What you're describing with one table for common columns and dependent tables for subtype-specific columns is called Class Table Inheritance. It's a perfectly good thing to do.
What #Scott Ferguson seems to be describing (two distinct tables for the two types of sales) is called Concrete Table Inheritance. It can also be a good solution depending on your needs, but more often it just makes it harder to write query across both subtypes.
If all you need is one or two columns that apply only to a given subtype, I agree it seems like overkill to create dependent tables. Remember that most brands of SQL database support CHECK constraints or triggers, so you can design data integrity rules into the metadata.
CREATE TABLE Sales (
sale_id SERIAL,
is_business INT NOT NULL, -- 1 for corporate, 0 for personal
sku VARCHAR(20), -- only for corporate
paypal_id VARCHAR(20), -- mandatory but only for personal
CONSTRAINT CHECK (is_business = 0 AND paypal_id IS NOT NULL)
);

I think the choice of having these fields is not going to hurt you today and would be the choice I would go for. just remember that as your database evolves you may need to make the decision to refactor to 2 separate tables, (if you need more fields)

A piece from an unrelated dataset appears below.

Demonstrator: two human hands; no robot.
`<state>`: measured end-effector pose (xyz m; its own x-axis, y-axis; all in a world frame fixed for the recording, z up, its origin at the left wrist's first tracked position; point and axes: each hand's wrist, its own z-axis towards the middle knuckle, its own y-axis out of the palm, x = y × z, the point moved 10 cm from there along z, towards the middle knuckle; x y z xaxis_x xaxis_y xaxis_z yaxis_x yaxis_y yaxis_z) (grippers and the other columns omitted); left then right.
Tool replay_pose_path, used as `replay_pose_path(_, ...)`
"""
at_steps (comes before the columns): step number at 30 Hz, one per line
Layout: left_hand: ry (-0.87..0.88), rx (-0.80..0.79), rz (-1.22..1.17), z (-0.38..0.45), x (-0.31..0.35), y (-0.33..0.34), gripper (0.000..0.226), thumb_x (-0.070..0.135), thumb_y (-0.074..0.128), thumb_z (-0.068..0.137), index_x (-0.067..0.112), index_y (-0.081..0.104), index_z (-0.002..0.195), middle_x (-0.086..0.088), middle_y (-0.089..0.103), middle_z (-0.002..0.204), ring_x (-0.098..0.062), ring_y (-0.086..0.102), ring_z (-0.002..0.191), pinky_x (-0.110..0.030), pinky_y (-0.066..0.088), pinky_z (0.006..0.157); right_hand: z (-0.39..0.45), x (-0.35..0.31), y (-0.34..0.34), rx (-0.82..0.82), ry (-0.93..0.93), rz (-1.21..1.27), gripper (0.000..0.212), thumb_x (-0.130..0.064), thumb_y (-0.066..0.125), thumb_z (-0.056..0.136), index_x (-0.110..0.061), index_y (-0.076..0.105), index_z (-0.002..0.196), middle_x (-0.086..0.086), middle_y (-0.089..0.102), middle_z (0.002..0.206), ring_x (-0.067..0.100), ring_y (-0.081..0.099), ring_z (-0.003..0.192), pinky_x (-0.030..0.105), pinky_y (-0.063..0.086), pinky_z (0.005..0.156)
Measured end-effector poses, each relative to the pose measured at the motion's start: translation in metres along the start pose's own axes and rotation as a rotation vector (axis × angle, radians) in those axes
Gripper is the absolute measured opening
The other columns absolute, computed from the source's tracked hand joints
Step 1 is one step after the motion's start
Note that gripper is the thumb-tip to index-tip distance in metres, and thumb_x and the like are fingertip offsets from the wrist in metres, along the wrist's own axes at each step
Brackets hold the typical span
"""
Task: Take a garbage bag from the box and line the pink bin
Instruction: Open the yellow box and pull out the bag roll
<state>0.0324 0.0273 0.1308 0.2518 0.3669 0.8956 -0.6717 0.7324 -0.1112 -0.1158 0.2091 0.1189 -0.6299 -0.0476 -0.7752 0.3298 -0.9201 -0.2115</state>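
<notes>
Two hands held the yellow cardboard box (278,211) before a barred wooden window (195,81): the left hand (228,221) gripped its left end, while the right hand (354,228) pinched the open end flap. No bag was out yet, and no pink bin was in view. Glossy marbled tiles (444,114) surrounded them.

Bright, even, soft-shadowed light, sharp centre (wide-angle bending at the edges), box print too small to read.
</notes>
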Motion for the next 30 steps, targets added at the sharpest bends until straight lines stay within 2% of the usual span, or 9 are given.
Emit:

There are some who insist that inapplicable fields should never be allowed, but I think this is one of those rules that someone wrote in a book and now we're all supposed to follow it without questioning why. In the case you're describing, a single table sounds like the simple, intelligent solution.
I would certainly not create two tables. Then all the common fields would be duplicated, and all your queries would have to join or union two tables. So the real question is, One table or three. But you seem to realize that.
You didn't clarify what the additional fields are. If the presence or absence of one field implies the record type, then I sometimes use that fact as the record type indicator rather than creating a redundant type. Like, if the only difference between a "personal sale" and a "business sale" is that a business sale has a foreign key for a company filled in, then you could simply state that you define a business sale as one with a company filled in, and no ambiguity is possible. But if the situation gets even slightly more complicated, this can be a trap: I've seen applications that say if a is null and b=c d / 7 = then it's record type A, else if b is null and etc etc. If you can't do it with one test on one field, forget it and put in a record type field.
You can always enforce consistency with code or constraints.
I worry a lot more about redundant data creating consistency problems then inapplicable fields. Redundant data creates all sorts of problems. Data inapplicable to a record type? In the worst case, just ignore it. If it's a "personal sale" and somehow a company got filled in, ignore it or null it out on sight. Problem solved.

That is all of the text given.